7. The Type of Ground Truth Used
- Spirometry: Objective, standardized measurements against a Pulmonary Waveform Generator adhering to the American Thoracic Society (ATS) Statement on the "Standardization of Spirometry - 2019" and ISO 26782:2009, ISO 23747:2015.
- Pulse Oximetry: Physiological/Outcomes Data (Reference CO-Oximetry) from arterial blood samples, which is considered the gold standard for functional oxygen saturation (SaO2).
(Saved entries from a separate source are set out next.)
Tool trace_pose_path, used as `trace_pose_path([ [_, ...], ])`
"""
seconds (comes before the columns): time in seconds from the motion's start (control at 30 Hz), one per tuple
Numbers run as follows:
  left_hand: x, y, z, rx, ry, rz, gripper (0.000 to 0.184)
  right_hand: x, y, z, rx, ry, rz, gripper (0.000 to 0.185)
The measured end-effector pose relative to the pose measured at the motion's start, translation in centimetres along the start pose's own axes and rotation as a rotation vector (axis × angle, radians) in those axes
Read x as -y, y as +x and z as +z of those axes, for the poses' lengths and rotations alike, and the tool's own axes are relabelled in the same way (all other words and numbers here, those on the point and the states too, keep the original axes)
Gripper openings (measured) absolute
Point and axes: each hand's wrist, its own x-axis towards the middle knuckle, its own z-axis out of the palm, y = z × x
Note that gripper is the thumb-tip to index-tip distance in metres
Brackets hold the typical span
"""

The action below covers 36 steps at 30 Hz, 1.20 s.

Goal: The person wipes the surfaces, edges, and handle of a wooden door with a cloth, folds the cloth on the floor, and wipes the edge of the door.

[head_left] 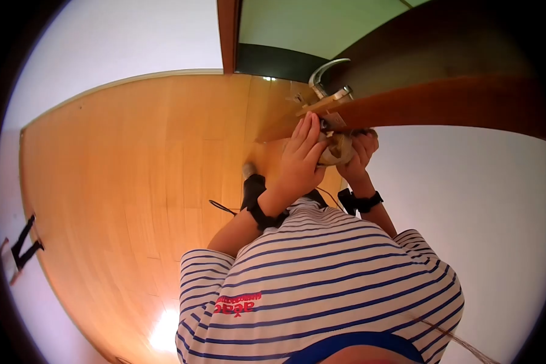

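A brown wooden door [431,109] is seen edge-on, with a curved metal handle [321,76] on its far side. My left hand [304,148] lies against the door's edge by the lock, its fingers stretched out and nearly together. Beside it a loop of tan material [337,151] hangs between my two hands, around the near handle, which is mostly hidden. My right hand [362,148] has its fingers curled at the near face of the door, by the tan loop; what they grip is too small to make out.
A wooden floor [133,164] spreads to the left, with a pale wall [121,48] behind it. The door frame [227,36] stands at the top. Another person [21,252] is at the far left. A white wall [467,212] lies to the right.
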Motion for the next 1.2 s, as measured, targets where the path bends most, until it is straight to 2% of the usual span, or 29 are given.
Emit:
trace_pose_path([
  [0.1, -0.9, 0.2, 0.7, -0.024, 0.024, 0.029, 0.03, 0.3, -0.3, -0.2, -0.03, -0.03, 0.029, 0.02],
  [0.17, -2.1, 1.0, 0.9, -0.051, 0.004, -0.058, 0.031, 0.5, -0.3, 0.4, -0.021, -0.07, 0.078, 0.021],
  [0.23, -1.4, 1.3, 0.5, -0.01, 0.01, -0.056, 0.032, 0.3, 0.0, 0.8, -0.031, -0.095, 0.123, 0.023],
  [0.33, 0.3, 1.9, -0.6, 0.071, 0.017, -0.013, 0.035, -1.8, 1.4, -0.4, -0.009, -0.068, 0.034, 0.025],
  [0.4, 0.6, 2.2, -1.8, 0.125, 0.014, 0.025, 0.036, -2.9, 4.2, -2.0, 0.072, 0.068, -0.039, 0.027],
  [0.47, -0.3, 2.9, -3.0, 0.226, 0.181, 0.083, 0.044, -3.4, 5.8, -3.1, 0.027, 0.09, -0.06, 0.028],
  [0.6, -1.1, 1.2, -0.7, 0.052, 0.188, 0.171, 0.05, -4.7, 4.5, -4.4, -0.079, 0.256, -0.005, 0.029],
  [0.67, -1.1, 0.9, -0.6, 0.108, 0.234, 0.138, 0.053, -5.8, 2.6, -4.0, 0.066, 0.14, 0.1, 0.025],
  [0.73, -2.0, 0.1, -0.6, 0.316, 0.355, -0.07, 0.056, -7.2, -0.3, -2.1, 0.04, 0.045, 0.003, 0.023],
  [0.8, -2.1, 0.3, -0.2, 0.11, 0.18, 0.068, 0.06, -6.7, 0.3, -0.5, -0.218, 0.067, -0.027, 0.025],
  [0.9, -2.7, 0.2, -0.1, 0.158, 0.094, -0.178, 0.059, -6.0, 1.8, -0.6, -0.231, 0.132, 0.03, 0.028],
  [1.0, -2.4, 0.5, 0.2, 0.146, 0.112, -0.197, 0.059, -6.7, 2.1, -0.1, -0.211, 0.168, 0.045, 0.029],
  [1.03, -1.3, 0.3, 0.7, 0.222, 0.068, -0.386, 0.059, -7.1, 1.6, 0.1, -0.187, 0.203, 0.053, 0.031],
  [1.07, -0.6, 0.1, 1.2, 0.221, 0.066, -0.387, 0.059, -7.4, 1.3, 0.2, -0.161, 0.22, 0.064, 0.032],
  [1.13, -0.4, 0.3, 1.3, 0.136, -0.083, -0.434, 0.043, -6.7, 2.0, 0.2, -0.125, 0.226, 0.093, 0.034],
  [1.17, -0.3, 0.5, 1.7, 0.131, -0.083, -0.449, 0.043, -6.5, 2.3, 0.1, -0.091, 0.215, 0.123, 0.036],
  [1.2, 0.2, 0.6, 2.1, 0.041, -0.097, -0.354, 0.043, -6.7, 2.3, 0.5, -0.078, 0.225, 0.126, 0.036],
])
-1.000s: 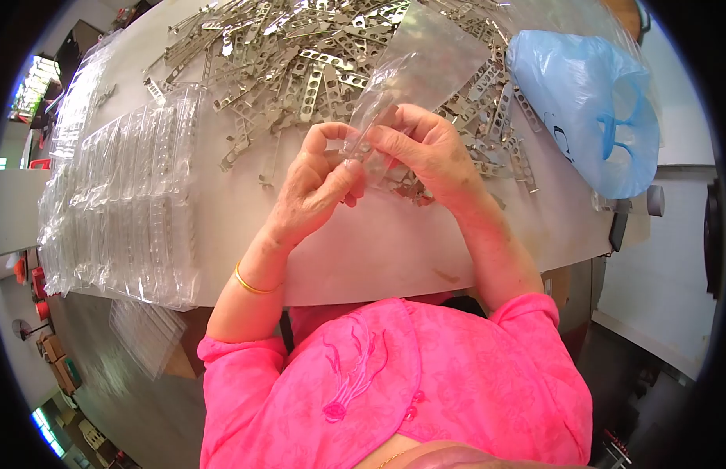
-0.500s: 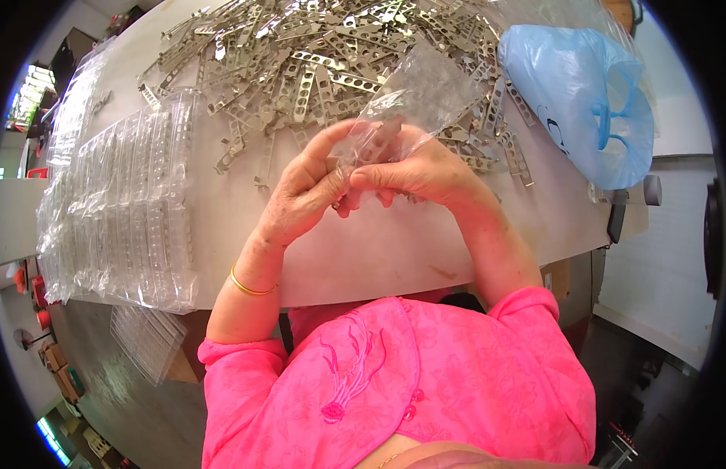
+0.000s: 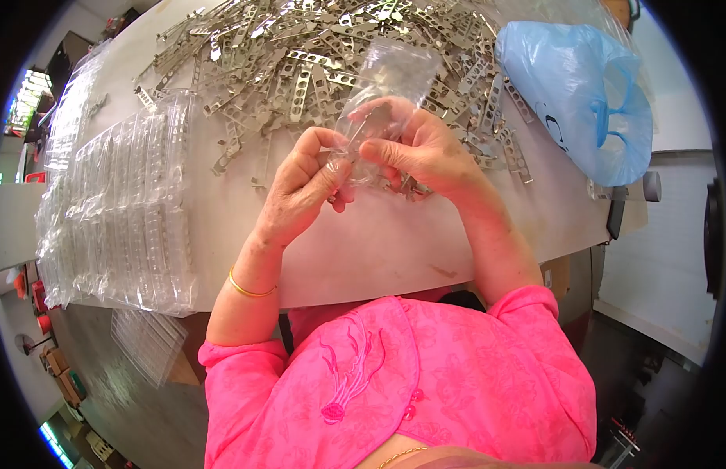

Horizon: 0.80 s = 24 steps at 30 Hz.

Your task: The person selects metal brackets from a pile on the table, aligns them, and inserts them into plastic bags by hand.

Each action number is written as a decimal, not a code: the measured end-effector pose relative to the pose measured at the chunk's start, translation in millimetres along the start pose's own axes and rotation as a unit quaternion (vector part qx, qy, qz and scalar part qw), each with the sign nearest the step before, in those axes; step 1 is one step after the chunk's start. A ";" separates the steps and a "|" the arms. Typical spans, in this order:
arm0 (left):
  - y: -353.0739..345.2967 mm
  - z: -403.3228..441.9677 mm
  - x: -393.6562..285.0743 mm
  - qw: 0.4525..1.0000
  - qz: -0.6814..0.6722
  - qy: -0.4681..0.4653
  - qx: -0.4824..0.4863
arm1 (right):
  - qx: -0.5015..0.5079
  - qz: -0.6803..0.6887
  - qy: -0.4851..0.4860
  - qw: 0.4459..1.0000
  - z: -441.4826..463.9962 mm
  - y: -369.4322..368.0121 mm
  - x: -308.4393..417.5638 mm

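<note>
Between my two hands is a clear plastic bag, its far end standing up toward the metal pile. A flat metal strip shows through the film, apparently inside it. My left hand pinches the bag's near edge between thumb and fingers. On the other side, my right hand grips the bag and the strip, thumb on top and fingers behind. Small metal bits show under the right fingers, too covered to make out. Just beyond both hands lies a large heap of perforated metal strips.
Stacked clear plastic trays in film stand at the left of the table. A blue plastic bag sits at the right, near a grey cylinder. More clear trays are below the left table edge.
The bag has become more upright and narrower, its top shifting left. My right hand has turned slightly with its fingers more around the strip. My left hand stays almost in place.
</note>
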<state>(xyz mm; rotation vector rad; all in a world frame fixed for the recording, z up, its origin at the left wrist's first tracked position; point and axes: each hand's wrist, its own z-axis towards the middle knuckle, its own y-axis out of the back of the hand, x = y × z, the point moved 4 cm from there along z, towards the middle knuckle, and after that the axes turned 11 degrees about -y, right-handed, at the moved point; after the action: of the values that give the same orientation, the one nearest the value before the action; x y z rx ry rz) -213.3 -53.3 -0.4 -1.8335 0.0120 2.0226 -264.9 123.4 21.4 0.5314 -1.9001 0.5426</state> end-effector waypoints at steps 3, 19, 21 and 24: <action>-1.7 -0.1 -1.5 1.000 0.000 0.009 0.005 | -0.006 -0.053 -0.012 0.999 -1.7 -0.8 -0.1; 2.5 -1.9 -0.4 1.000 0.013 0.012 0.013 | 0.040 -0.038 0.094 0.994 5.2 -7.0 -5.2; 3.1 -1.9 0.7 1.000 0.010 0.008 0.005 | -0.015 -0.073 -0.004 0.997 2.4 2.5 -2.5; 1.9 -1.4 0.5 1.000 0.005 0.004 -0.001 | -0.004 -0.044 0.016 0.999 3.0 1.6 -5.0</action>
<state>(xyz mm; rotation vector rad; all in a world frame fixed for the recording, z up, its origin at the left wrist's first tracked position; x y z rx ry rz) -212.6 -55.3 -1.6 -1.8474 0.0206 2.0216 -266.2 123.4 15.5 0.5962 -1.8376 0.4837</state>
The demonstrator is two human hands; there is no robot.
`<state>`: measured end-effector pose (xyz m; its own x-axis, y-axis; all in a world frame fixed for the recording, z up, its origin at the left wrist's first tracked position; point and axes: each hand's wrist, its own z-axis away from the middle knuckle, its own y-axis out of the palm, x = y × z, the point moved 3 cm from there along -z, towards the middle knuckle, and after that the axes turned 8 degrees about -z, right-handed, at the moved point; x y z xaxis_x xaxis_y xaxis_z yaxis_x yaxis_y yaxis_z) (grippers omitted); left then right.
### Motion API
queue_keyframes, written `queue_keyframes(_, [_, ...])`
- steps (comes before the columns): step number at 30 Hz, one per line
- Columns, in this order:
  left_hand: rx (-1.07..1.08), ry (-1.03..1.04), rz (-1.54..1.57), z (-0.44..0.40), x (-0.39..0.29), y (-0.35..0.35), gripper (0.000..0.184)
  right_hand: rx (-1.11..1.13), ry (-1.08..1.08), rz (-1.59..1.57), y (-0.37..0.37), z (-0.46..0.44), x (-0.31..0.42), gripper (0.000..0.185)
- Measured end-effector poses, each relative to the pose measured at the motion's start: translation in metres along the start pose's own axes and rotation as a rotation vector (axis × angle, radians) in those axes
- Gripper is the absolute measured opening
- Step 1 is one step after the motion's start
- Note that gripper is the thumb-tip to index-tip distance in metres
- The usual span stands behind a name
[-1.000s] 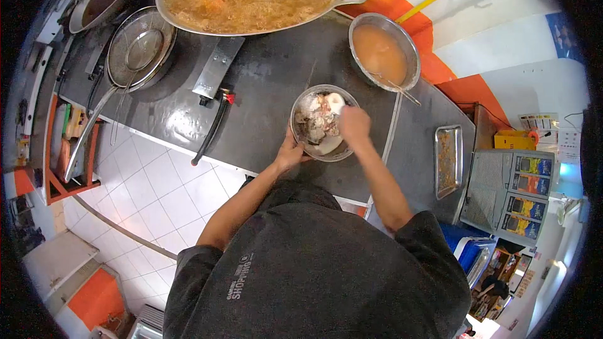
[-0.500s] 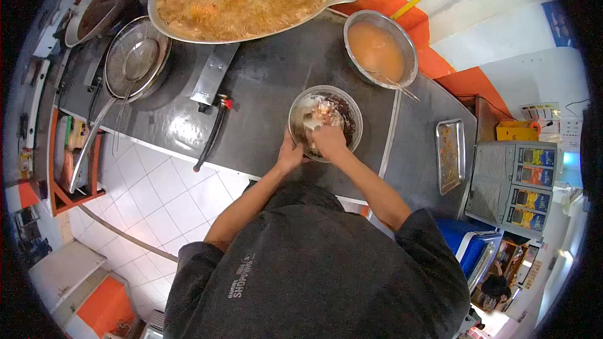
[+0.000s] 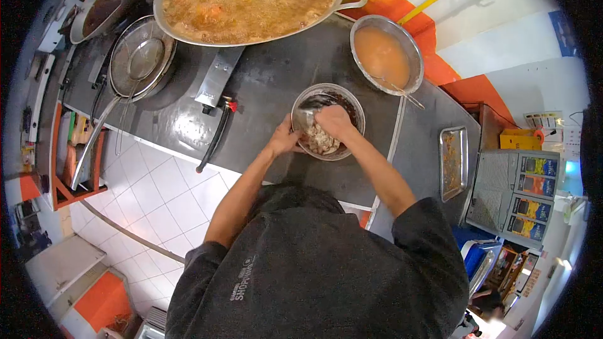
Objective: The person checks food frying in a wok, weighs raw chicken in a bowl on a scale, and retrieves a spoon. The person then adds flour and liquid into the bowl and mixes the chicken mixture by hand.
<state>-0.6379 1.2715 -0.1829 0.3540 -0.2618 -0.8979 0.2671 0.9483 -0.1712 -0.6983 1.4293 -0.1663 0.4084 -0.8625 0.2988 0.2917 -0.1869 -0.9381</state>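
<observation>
A round metal bowl [image 3: 361, 108] stands on the dark counter in front of me, with a pale, floury mixture [image 3: 322, 140] and dark brown matter inside. At its left side, my left hand [image 3: 286, 137] grips the wall, thumb up near the rim. Inside the bowl, my right hand [image 3: 334, 120] is closed, knuckles up, over the mixture. A shiny grey-dark shape at its fingers looks like part of a utensil, but its kind is unclear. The right fingertips are mostly hidden.
A large pan of bubbling oil [image 3: 248, 3] sits at the back. Right of it stands a bowl of orange liquid [image 3: 380, 56] with a wire utensil. Strainers [image 3: 143, 59], a black hose [image 3: 213, 138] and a metal tray [image 3: 453, 163] lie around.
My right hand has moved up and right within the bowl, and the pale mixture now shows below it. My left hand stays at the bowl's side. The view has shifted slightly.
</observation>
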Motion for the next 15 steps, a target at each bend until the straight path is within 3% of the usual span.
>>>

8. The Sample Size for the Training Set
The document does not mention any "training set" or "training data" for the device. This implies that the device's algorithms or measurement principles are based on established scientific and engineering principles rather than machine learning models that require a distinct training phase on a dataset. For example, spirometry uses infrared interruption principles, and oximetry uses reflection principles and calibration functions.
9. How the Ground Truth for the Training Set Was Established
Since no training set is mentioned or implied for a machine learning model, this question is not applicable. The device relies on established physical and biological measurement principles rather than learned patterns from a training dataset requiring ground truth establishment.